Ela itirazlarımı dinlemeyip çoktan Melih'i ve arkadaşlarını katarak planını yapmış bir güzel halletmişti.Ben orada olsun istemiyordum.
Ömer sanki başka yer yokmuş gibi buraya geldiler diye düşünsün istemiyordum. Yeterince ondan utanıyorum. Fakat gelin görün ki dinleyen kim.
Doğum günümüz için Ela'nın özel olarak aldığı elbiselerimizi giyinmiş saçımızı makyajımızı yapmış kulübe doğru şoförle gidiyorduk. Üzerimde beni büyük ölçüde rahatsız eden fazla mini elbisemi kabanımla örtmeye çabalıyordum. Evet kısa giyerdim ama bu da fazlaydı. Güzel oldu mu oldu orası ayrı bir mesele. Oldukça çekici bir elbiseydi.
Yalnızca bu soğuk havada giyilmemeli...
-"Çekiştirip durma şunu Dila !" diyip elime vurdu.
Annem bu elbiselerimizi görse neler der kim bilir.
Üzgünüm annem kızların artık masum değil.
-"Ne yapabilirim Ela ? Hem üşüdüm hemde bir yerlerim açılıyor !" diye kısık sesle kızdım.
Şoför kısa süre sonra kulübün önünde durunca arabadan iner inmez geniş arkadaş grubumuz ellerinde helyumlu balonlarla etrafımızı sarmışlardı. Hepsi kapıda ilk kutlamasını yapmış hediyelerimizi vermişlerdi. Elimizde durmasınlar diye arabaya koyduktan sonra beraber önceden ayırtılan locaya ilerledik. Melih kalabalığın arasından çıkıp gelince oturduğumuz yerden kalktık ve ona sarıldık.
-"İyi ki doğdunuz dünyanın en güzel ikizleri !" diyip elinde duran pırlanta markası ismini taşıyan küçük kutu çantaları uzattı.
Teşekkür ederek aldık ve çantalarımızın yanına masaya bıraktık. Oturmadan kabanlarımızı çıkarınca yine kendimi çıplak hissettim. Ayrıca her yanım her an Ömer'i görecek olma ihtimali ile karıncalanıyordu.

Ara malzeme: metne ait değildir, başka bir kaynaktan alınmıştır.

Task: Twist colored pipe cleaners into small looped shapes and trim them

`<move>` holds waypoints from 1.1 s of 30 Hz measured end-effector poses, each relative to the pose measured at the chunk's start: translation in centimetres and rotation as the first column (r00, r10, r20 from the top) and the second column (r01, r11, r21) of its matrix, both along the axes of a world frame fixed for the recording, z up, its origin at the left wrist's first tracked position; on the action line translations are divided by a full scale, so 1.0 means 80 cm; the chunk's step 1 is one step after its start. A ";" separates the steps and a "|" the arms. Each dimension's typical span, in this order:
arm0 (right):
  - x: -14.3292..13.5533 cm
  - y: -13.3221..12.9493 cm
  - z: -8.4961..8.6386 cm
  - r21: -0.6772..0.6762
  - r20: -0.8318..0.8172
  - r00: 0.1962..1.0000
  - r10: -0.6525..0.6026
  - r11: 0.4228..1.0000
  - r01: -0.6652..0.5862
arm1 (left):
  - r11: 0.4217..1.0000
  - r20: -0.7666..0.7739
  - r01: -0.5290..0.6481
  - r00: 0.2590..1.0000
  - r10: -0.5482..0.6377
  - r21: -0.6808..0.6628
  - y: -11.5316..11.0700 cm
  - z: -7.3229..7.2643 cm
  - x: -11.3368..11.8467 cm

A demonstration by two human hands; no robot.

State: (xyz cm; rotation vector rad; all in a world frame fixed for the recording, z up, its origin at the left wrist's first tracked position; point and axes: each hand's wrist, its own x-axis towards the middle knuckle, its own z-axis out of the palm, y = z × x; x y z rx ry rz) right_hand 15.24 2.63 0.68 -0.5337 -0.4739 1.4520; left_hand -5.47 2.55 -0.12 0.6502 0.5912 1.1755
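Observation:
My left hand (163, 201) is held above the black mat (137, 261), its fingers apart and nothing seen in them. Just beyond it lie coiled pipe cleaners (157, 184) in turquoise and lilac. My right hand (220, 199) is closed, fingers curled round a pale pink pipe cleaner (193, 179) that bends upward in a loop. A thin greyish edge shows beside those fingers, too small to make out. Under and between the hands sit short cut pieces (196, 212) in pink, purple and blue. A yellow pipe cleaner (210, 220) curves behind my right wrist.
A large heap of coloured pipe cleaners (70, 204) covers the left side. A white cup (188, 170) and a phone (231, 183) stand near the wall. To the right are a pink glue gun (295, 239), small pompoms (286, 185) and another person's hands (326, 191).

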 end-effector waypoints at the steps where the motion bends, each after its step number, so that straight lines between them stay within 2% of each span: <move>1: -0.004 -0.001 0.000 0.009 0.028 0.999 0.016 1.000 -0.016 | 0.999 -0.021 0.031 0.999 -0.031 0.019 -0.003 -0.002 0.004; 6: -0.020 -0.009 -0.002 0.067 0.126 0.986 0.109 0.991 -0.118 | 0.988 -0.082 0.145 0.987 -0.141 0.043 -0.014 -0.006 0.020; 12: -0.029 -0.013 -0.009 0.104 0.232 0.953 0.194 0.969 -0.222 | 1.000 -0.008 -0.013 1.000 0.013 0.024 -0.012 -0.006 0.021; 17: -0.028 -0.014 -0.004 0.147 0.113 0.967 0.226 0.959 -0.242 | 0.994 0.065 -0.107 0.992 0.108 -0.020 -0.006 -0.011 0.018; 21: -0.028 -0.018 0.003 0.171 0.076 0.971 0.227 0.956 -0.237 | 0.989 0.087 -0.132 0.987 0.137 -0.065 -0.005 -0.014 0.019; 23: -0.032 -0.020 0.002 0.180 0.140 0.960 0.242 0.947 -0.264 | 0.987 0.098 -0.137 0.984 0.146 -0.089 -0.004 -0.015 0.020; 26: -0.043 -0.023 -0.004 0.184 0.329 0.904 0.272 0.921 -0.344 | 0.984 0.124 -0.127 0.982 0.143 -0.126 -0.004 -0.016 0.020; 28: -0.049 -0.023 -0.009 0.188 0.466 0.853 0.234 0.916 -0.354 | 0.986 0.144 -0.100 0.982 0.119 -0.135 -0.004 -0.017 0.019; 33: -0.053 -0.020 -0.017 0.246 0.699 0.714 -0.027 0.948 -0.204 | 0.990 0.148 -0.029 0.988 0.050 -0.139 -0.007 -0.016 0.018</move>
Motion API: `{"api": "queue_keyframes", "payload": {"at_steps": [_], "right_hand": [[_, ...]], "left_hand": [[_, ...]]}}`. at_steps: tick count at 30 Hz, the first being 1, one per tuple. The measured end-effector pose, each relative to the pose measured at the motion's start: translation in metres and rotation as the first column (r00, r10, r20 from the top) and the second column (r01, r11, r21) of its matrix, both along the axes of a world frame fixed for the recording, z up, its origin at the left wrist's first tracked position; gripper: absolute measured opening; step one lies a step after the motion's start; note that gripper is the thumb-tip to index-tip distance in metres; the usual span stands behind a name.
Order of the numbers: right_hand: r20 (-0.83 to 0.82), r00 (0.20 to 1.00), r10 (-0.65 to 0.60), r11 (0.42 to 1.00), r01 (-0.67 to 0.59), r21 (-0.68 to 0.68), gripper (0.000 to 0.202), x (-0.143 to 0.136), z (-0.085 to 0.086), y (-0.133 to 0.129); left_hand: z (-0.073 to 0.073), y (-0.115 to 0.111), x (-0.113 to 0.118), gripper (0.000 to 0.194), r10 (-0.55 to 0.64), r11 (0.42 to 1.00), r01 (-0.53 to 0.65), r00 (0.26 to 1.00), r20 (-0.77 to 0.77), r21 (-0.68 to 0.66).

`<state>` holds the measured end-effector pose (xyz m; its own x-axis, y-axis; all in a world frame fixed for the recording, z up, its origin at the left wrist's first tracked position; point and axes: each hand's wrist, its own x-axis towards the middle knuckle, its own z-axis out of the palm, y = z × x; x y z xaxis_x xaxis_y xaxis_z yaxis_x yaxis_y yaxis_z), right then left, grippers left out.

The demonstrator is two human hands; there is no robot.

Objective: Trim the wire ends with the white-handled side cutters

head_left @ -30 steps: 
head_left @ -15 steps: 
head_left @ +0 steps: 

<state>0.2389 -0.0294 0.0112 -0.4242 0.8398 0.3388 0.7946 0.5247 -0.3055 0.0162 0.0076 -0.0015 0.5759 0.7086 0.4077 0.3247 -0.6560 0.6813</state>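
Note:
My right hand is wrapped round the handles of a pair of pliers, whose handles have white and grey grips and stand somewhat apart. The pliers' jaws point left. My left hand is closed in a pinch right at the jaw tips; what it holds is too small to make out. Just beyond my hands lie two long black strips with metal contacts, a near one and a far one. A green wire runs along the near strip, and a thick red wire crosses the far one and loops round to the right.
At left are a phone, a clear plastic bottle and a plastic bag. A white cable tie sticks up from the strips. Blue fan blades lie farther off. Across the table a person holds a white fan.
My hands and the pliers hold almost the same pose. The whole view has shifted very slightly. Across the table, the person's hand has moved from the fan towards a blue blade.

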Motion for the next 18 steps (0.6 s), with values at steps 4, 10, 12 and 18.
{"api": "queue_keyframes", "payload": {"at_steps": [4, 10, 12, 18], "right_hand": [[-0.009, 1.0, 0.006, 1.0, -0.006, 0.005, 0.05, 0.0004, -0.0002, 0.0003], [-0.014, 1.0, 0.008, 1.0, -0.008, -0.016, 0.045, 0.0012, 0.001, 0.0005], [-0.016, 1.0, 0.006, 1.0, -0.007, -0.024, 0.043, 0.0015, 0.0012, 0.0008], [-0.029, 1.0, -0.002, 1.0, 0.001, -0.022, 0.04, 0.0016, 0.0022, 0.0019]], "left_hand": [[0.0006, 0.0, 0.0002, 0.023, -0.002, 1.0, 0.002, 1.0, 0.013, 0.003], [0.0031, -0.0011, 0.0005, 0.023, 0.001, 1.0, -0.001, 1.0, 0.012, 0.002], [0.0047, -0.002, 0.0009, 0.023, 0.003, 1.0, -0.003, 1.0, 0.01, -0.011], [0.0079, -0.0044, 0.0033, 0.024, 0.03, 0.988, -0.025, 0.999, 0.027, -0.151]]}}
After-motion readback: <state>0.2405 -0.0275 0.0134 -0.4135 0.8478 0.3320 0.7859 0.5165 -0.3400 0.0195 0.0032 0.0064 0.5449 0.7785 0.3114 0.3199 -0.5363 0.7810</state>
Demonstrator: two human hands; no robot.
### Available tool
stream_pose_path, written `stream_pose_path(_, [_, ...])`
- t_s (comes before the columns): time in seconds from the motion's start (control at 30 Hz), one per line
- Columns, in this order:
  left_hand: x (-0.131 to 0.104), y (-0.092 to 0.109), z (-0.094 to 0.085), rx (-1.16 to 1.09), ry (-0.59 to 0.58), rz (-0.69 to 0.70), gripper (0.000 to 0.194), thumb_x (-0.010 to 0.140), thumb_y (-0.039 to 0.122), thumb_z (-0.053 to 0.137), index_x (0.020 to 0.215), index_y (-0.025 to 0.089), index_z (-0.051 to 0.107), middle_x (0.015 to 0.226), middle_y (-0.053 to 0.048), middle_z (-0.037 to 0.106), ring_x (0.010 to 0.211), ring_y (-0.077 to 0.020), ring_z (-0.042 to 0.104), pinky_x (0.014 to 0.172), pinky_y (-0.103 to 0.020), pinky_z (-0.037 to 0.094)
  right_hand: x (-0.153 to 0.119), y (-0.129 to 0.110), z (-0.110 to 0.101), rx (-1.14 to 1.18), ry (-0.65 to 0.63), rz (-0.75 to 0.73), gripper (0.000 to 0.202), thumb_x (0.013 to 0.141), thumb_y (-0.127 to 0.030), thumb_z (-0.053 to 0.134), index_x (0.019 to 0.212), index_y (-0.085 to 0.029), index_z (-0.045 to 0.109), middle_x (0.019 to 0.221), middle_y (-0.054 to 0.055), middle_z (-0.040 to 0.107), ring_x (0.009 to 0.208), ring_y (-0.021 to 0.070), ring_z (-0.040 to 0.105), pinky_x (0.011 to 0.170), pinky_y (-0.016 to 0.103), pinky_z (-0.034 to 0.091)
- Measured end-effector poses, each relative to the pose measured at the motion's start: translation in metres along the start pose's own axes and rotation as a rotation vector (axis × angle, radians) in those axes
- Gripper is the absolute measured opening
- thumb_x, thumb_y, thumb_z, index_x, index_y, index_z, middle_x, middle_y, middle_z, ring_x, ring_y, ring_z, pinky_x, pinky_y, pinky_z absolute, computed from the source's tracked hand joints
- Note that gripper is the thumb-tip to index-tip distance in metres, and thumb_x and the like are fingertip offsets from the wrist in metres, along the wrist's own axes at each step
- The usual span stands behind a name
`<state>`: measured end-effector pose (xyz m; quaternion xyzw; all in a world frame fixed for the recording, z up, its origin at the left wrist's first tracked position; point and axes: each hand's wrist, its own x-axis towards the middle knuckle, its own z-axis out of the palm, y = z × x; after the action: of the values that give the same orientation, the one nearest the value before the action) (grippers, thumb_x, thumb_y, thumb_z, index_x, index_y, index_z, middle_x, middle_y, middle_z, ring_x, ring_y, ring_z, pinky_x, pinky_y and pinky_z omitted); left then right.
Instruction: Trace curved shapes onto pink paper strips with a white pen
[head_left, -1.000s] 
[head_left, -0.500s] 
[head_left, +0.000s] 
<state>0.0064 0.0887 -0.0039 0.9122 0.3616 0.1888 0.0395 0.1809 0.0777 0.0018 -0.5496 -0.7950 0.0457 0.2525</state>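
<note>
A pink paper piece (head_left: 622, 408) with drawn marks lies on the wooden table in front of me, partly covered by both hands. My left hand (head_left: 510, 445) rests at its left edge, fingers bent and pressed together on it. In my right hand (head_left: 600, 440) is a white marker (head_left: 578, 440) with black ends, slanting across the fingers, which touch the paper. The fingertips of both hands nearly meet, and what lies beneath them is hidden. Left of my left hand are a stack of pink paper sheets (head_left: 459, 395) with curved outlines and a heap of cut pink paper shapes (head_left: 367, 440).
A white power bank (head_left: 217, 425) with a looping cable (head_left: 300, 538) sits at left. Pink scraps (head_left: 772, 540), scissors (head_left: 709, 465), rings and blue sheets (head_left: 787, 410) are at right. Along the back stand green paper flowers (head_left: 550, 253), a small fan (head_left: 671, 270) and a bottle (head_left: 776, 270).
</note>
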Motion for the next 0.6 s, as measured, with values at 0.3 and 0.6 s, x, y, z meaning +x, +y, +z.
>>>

İçkilerimizle beraber kocaman bir pasta gelmişti. Herkes pastadan ufak da olsa yemiş içki keyfine devam edilmişti. Kulübün geri kalan kalabalığında göz gezdirirken localar bir kaç basamak yukarıda kaldığından kolayca görülüyordu. Bu yüzden karşı locada oturmuş olan Ömer'i görmem hiç zor olmadı.
Göğsümün sıkışması onu görmemden değildi. Koluna dolanmış ona sarılı halde duran kadından dolayıydı.
Keşke görmeseydim dedim. Keşke buraya hiç gelmeseydim.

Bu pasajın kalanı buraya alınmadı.